Butterfly count messy data

Description

A version of butterflycount made messy using the messy package. This dataset is only used for testing purposes

Usage

butterflymess

Format

butterflymess

A list with 5 dataframes (january, february, march, april, may) containing 3 columns, and 3 + n_month rows:

time

The date on which the imaginary, and messy, count took place, in yyyy-mm-dd format

count

Number of fictional butterflies counted

species

Butterfly species name, only appears in april

...


Catch: return dataframe containing only rows that have changed

Description

This function matches two dataframe objects by their unique identifier (usually "time" or "datetime in a timeseries), and returns a new dataframe which contains only rows that have changed compared to previous data. It will not return any new rows.

Usage

catch(df_current, df_previous, datetime_variable, ...)

Arguments

df_current

data.frame, the newest/current version of dataset x.

df_previous

data.frame, the old version of dataset, for example x - t1.

datetime_variable

string, which variable to use as unique ID to join df_current and df_previous. Usually a "datetime" variable.

...

Other waldo::compare() arguments can be supplied here, such as tolerance or max_diffs. See ?waldo::compare() for a full list.

Details

The underlying functionality is handled by create_object_list().

Value

A dataframe which contains only rows of df_current that have changes from df_previous, but without new rows. Also returns a waldo object as in loupe().

See Also

loupe()

create_object_list()

Examples

# Returning only matched rows which contain changes
df_caught <- butterfly::catch(
  butterflycount$march, # New or current dataset
  butterflycount$february, # Previous version you are comparing it to
  datetime_variable = "time" # Unique ID variable they have in common
)

df_caught

create_object_list: creates a list of objects used in all butterfly functions

Description

This function creates a list of objects which is used by all of loupe(), catch() and release().

Usage

create_object_list(df_current, df_previous, datetime_variable, ...)

Arguments

df_current

data.frame, the newest/current version of dataset x.

df_previous

data.frame, the old version of dataset, for example x - t1.

datetime_variable

string, which variable to use as unique ID to join df_current and df_previous. Usually a "datetime" variable.

...

Other waldo::compare() arguments can be supplied here, such as tolerance or max_diffs. See ?waldo::compare() for a full list.

Details

This function matches two dataframe objects by their unique identifier (usually "time" or "datetime in a timeseries).

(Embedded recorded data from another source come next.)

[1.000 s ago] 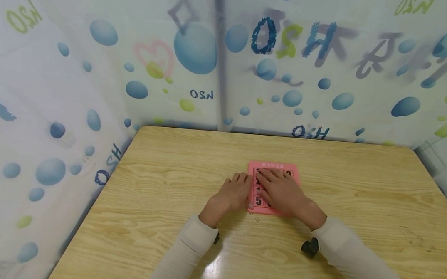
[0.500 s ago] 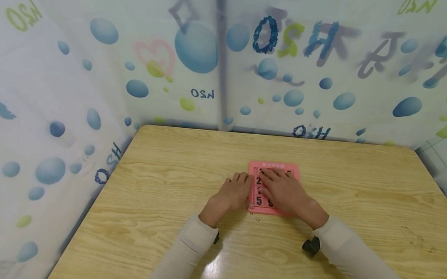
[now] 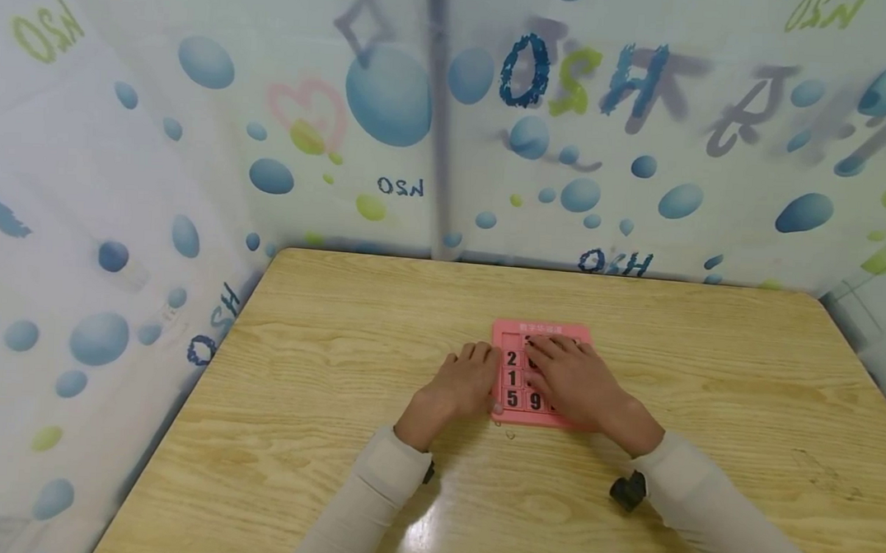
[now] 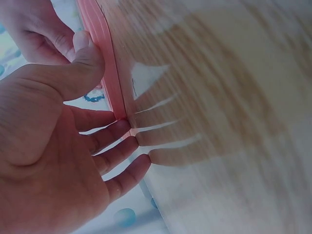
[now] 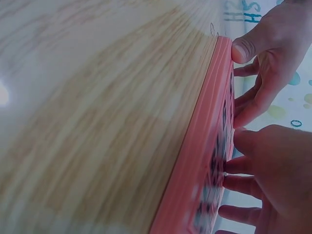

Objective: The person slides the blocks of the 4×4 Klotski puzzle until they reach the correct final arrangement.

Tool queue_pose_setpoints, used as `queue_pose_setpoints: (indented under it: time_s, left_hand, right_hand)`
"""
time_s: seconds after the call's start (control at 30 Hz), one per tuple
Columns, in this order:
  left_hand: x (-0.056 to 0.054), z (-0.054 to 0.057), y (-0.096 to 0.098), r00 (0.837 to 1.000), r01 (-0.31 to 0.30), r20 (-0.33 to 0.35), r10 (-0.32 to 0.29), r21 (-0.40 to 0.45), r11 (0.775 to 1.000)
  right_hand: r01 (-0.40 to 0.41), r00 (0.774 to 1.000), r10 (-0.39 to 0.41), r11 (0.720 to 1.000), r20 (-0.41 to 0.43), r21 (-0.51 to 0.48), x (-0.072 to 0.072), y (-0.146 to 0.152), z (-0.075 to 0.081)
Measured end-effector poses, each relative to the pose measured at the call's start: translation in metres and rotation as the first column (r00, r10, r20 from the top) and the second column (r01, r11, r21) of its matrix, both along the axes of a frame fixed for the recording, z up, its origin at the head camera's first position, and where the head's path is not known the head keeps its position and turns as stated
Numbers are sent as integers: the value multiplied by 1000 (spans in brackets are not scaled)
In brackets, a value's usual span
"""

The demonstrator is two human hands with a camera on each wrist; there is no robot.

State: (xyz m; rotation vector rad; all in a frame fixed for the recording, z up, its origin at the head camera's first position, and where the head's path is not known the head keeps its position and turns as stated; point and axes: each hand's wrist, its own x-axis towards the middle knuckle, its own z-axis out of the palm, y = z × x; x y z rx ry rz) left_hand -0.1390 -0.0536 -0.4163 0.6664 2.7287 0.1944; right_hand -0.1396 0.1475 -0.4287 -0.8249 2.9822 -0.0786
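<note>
A pink number slide puzzle (image 3: 541, 327) lies flat on the table, with black digits such as 2, 1, 5 and 9 showing. My left hand (image 3: 462, 382) rests along its left side. In the left wrist view, that thumb lies on the puzzle frame (image 4: 113, 83) and the fairly straight fingers reach down to its edge and the tabletop. Over the right part of the puzzle lies my right hand (image 3: 578, 383), its fingertips on the upper tiles. The right wrist view shows these slightly bent fingers touching the tile face. Several right-hand tiles are hidden; the top-left slot shows no tile.
The wooden table (image 3: 337, 330) reaches back to a curtain (image 3: 305, 204) printed with blue and green drops. Black wrist cameras (image 3: 628, 491) hang under both sleeves. Small marks (image 3: 510, 434) show on the wood just before the puzzle.
My right hand has slid a little to the right across the puzzle. The top-left tile has shifted right with it, uncovering its slot. My left hand and the frame stay in place.
</note>
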Motion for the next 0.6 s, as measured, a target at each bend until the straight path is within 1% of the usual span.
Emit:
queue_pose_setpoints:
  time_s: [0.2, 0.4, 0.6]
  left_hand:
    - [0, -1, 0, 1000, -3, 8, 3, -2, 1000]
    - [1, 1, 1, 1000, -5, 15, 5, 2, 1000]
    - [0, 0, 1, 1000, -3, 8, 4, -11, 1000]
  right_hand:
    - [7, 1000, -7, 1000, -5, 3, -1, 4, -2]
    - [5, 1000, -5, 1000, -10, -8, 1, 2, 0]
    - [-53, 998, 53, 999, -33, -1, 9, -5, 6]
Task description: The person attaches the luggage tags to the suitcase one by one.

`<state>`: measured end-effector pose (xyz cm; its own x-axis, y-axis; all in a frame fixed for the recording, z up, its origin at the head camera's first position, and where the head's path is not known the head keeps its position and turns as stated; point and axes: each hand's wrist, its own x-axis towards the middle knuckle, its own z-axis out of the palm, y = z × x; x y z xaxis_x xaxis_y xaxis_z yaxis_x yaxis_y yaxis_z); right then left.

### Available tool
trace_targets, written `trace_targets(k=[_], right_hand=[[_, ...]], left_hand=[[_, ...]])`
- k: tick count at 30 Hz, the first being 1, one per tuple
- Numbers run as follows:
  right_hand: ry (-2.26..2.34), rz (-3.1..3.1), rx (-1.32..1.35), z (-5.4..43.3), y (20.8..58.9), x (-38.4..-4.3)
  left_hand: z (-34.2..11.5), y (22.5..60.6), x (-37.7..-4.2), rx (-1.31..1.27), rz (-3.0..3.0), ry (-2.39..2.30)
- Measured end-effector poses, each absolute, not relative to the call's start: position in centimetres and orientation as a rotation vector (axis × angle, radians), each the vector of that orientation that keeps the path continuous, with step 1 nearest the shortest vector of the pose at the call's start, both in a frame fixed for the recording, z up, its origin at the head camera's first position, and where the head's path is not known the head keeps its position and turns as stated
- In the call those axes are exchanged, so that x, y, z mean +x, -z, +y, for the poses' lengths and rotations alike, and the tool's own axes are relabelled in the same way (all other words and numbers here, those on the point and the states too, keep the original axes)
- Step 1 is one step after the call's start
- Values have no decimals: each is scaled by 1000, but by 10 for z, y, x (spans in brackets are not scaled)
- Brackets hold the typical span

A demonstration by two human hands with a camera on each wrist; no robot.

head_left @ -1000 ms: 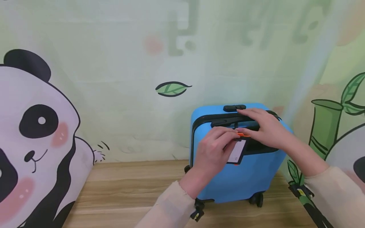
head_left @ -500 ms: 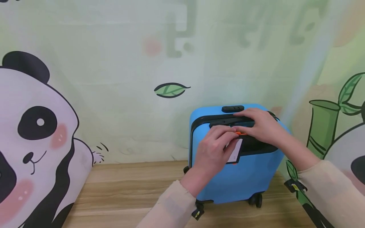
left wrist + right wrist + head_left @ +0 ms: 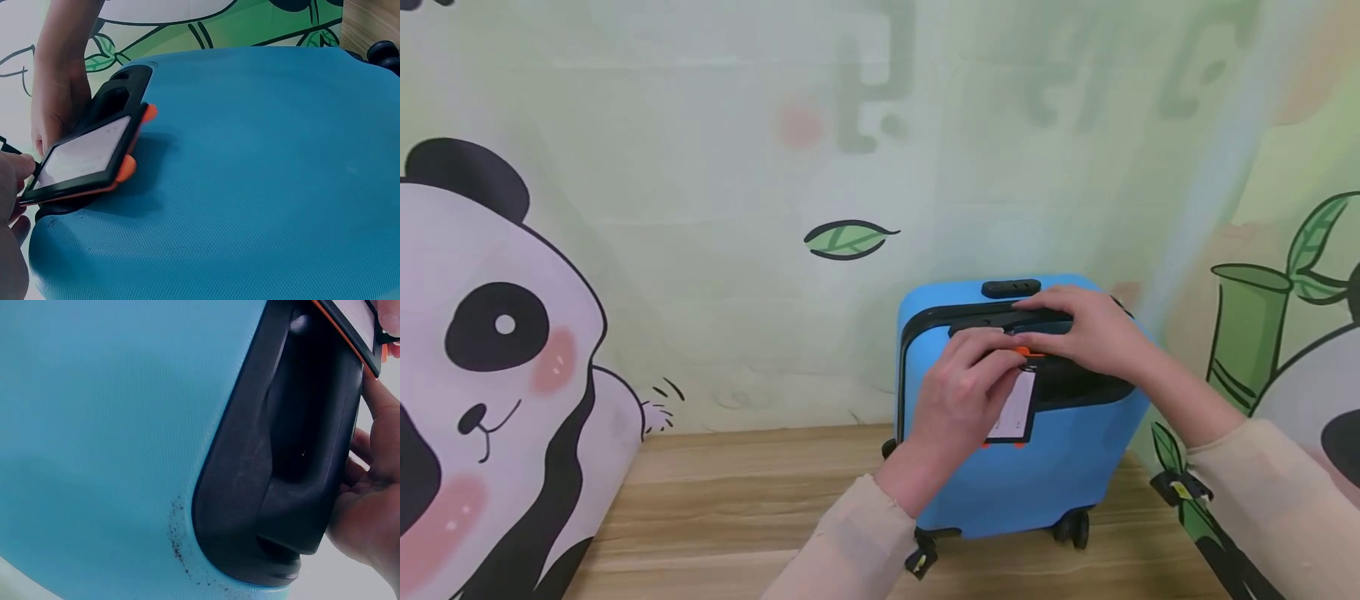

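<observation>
A blue suitcase (image 3: 1022, 483) stands upright, with a black recessed panel (image 3: 250, 487) near its top and a black handle (image 3: 977, 321). My left hand (image 3: 958, 387) pinches a luggage tag (image 3: 1013, 408) at its upper end. The tag has a black frame, a white card and orange parts; it hangs in front of the suitcase, tilted out from its face in the left wrist view. My right hand (image 3: 1093, 329) reaches over the handle area, fingers at the top edge and thumb beside the orange strap (image 3: 1026, 352). I cannot tell whether that thumb grips it.
The suitcase stands on a wood-grain surface (image 3: 745, 500) with black caster wheels (image 3: 1071, 527) below. Behind it hangs a pale green backdrop (image 3: 700, 167) printed with pandas and bamboo. A black pull handle grip (image 3: 1011, 289) sits on the suitcase top.
The tag's lower end has swung down and to the left, and more of its lower edge shows. Both hands stay almost in place, and the view shifts slightly.
</observation>
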<state>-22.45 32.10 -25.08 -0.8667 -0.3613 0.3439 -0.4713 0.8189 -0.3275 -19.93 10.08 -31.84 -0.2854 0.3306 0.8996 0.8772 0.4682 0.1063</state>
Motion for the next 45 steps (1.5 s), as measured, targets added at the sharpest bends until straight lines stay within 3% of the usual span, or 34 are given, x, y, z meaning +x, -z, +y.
trace_targets(k=[45], right_hand=[[-615, -2774, 770, 322, 239, -238]], left_hand=[[114, 316, -200, -902, -1973, 795]])
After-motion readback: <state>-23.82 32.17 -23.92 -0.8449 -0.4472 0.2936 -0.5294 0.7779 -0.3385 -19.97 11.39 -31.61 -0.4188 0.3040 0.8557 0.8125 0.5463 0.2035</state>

It informs the user of new (unmatched) rows which have appeared, and then returns a waldo::compare() call to give a detailed breakdown of changes.

The main assumption is that df_current and df_previous are a newer and older versions of the same data, and that the datetime_variable variable name always remains the same. Elsewhere new columns can of appear, and these will be returned in the report.

Value

A list containing boolean where TRUE indicates no changes to previous data and FALSE indicates unexpected changes, a dataframe of the current data without new rows and a dataframe of new rows only

Examples

butterfly_object_list <- butterfly::create_object_list(
  butterflycount$february, # New or current dataset
  butterflycount$january, # Previous version you are comparing to
  datetime_variable = "time" # Unique ID variable they have in common
)

butterfly_object_list

# You can pass other `waldo::compare()` options such as tolerance here
butterfly_object_list <- butterfly::create_object_list(
  butterflycount$march, # New or current dataset
  butterflycount$february, # Previous version you are comparing it to
  datetime_variable = "time", # Unique ID variable they have in common
  tolerance = 2
)

butterfly_object_list

Forest precipitation dummy data

Description

A completely fictional dataset of daily precipitation

Usage

forestprecipitation

Format

forestprecipitation

A list with 2 dataframes (january, february) containing 2 columns, and 6 rows. February intentionally resets to 1970-01-01

time

The date on which the imaginary rainfall was measured took place, in yyyy-mm-dd format

rainfall_mm

Rainfall in mm

...


Loupe: compare new and old data in continuously updated timeseries

Description

A loupe is a simple, small magnification device used to examine small details more closely.

Usage

loupe(df_current, df_previous, datetime_variable, ...)

Arguments

df_current

data.frame, the newest/current version of dataset x.

df_previous

data.frame, the old version of dataset, for example x - t1.

datetime_variable

string, which variable to use as unique ID to join df_current and df_previous. Usually a "datetime" variable.

...

Other waldo::compare() arguments can be supplied here, such as tolerance or max_diffs. See ?waldo::compare() for a full list.

Details

This function is intended to aid in the verification of continually updating timeseries data where we expect new values but want to ensure previous values remains unchanged.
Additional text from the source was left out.